どれも大人から見れば「拙いもの」ばかりだが、それらはすべて、誰かに評価されるためではなく、ただ「作りたい」という純粋な衝動だけで形作られていた。
律の足が、ある一点で止まった。
それは、ホールの隅にある先生と園児の共同作品の展示コーナーだった。
色とりどりの画用紙が並ぶ中、一枚の絵に目が留まる。
描かれているのは、どこにでもある公園の風景のようだった。
青いクレヨンが、何度も、何度も、画用紙が破れんばかりの筆圧で重ね塗りされている。はみ出し、混ざり合い、ぐちゃぐちゃになりながらも、その青は驚くほど力強く、見る者の視界を塗りつぶすようなエネルギーを持っているかのようだ。
律はその、不器用極まりない筆圧で塗り込められた「青」をじっと眺め続けた。
正解も、整合性も、他人の評価を気にする様子もそこにはない。
ただ描きたいものを好きなように描いたその色彩は、今の律にとって、どんな名画よりも深く、胸の奥底へと染み込んできた。
ふと、背後から弾むような気配が近づいてきた。
「これ、私と園児たちで一生懸命つくったんですよっ♪」
静かなホールに響いたのは、驚くほど明るく、湿り気のない声だった。
律が驚いて振り返ると、そこには一人の女性が、満開の笑顔で立っていた。門のところで「いらっしゃいませ!」と元気に招き入れてくれた、あのエプロン姿の先生だ。
「あ……。あ、すみません。あまりに力強い絵だったので、つい見入ってしまって」
律が気圧されて一歩引くと、彼女は悪戯っぽく目を細め、律が見ていた「青い空」を誇らしげに指差した。
「わかります! この青、すごいですよね。もう、クレヨン三本くらい使い切っちゃう勢いで描いてて。私も一緒になって夢中で塗っちゃいました!」
彼女の言葉には、とても元気で愛らしかった。
仕事相手の顔色を伺い、一文字ずつ慎重に選ぶメールの文面とは、あまりにかけ離れていて、仕事を忘れられる。
「自由な青ですね。
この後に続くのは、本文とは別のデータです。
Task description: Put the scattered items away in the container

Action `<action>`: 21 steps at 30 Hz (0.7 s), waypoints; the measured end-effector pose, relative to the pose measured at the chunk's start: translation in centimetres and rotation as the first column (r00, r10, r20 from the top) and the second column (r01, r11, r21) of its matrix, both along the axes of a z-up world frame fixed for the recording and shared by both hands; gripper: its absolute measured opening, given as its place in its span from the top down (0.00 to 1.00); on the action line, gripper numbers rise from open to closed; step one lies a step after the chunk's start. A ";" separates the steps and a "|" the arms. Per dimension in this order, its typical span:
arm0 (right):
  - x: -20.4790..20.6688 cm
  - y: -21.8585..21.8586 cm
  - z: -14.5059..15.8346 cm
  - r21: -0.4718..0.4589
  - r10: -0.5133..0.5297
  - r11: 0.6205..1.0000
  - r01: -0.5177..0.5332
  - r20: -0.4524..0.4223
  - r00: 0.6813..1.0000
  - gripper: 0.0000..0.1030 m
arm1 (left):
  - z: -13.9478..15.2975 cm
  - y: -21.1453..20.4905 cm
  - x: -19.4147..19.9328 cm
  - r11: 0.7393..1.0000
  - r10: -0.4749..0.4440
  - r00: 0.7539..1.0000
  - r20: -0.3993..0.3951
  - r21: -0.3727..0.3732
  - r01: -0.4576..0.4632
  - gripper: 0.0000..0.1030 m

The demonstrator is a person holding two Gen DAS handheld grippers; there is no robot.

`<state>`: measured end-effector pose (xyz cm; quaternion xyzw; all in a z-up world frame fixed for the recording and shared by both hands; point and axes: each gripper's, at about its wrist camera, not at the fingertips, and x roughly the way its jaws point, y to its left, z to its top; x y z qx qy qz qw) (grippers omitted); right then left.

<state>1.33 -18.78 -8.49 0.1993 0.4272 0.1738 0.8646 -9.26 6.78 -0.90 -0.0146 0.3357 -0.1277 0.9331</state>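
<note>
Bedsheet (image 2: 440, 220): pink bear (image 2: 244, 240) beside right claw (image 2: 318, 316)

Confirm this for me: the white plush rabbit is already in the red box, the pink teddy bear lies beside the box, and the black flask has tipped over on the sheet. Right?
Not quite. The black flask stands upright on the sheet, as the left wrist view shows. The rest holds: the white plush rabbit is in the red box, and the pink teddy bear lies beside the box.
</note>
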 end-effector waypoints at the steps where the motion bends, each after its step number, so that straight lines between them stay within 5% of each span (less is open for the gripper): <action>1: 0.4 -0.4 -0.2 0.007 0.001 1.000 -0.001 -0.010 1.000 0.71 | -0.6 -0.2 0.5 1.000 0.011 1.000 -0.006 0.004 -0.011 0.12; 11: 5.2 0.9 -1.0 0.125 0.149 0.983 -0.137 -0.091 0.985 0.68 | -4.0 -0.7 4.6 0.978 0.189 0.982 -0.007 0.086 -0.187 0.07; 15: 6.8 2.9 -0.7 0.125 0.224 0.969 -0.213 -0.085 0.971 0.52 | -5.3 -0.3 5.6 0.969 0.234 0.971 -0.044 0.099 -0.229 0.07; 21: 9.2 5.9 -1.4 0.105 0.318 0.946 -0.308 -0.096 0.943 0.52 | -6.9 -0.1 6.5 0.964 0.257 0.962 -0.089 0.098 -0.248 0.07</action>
……好きです」
律の口から、自分でも驚くほど素直な言葉が漏れた。
「えっ!!」
彼女は一瞬、意外そうに目を丸くした。その拍子に、彼女の体からふわりと、石鹸のような、けれどどこか体温を感じさせる甘い香りが律の鼻をくすぐった。
「……あ、いえ、この絵のことです」
律が慌てて付け加えると、彼女はさらに深く、春の日差しのような笑みを浮かべた。
「あはは、びっくりしました! でも嬉しいです。はい! 最高に自由で、最高に格好いい青ですっ♪」
笑いながら彼女が律の顔を覗き込む。
至近距離で見つめる彼女の瞳は、春の陽光を反射してキラキラと輝いていた。
不意に、彼女の指先が律の袖口に軽く触れる。
「……あの、えーと?」
「は、はい、浮雲といいます。」
「わたしは桃乃といいます。よろしくお願いしますね」
桃乃。その響きが彼女の柔らかな雰囲気と重なり、浮雲の胸にすとんと落ちた。
「浮雲さんっ、そんなに熱心に見てくださるなら……よかったら、他にも案内しますのでみていってください!」
少しだけ首を傾げて上目遣いになる彼女の仕草に、律は言葉を失う。
朝の涼しさと日常で冷え切っていたはずの心臓が、少しだけ、うるさく跳ねた。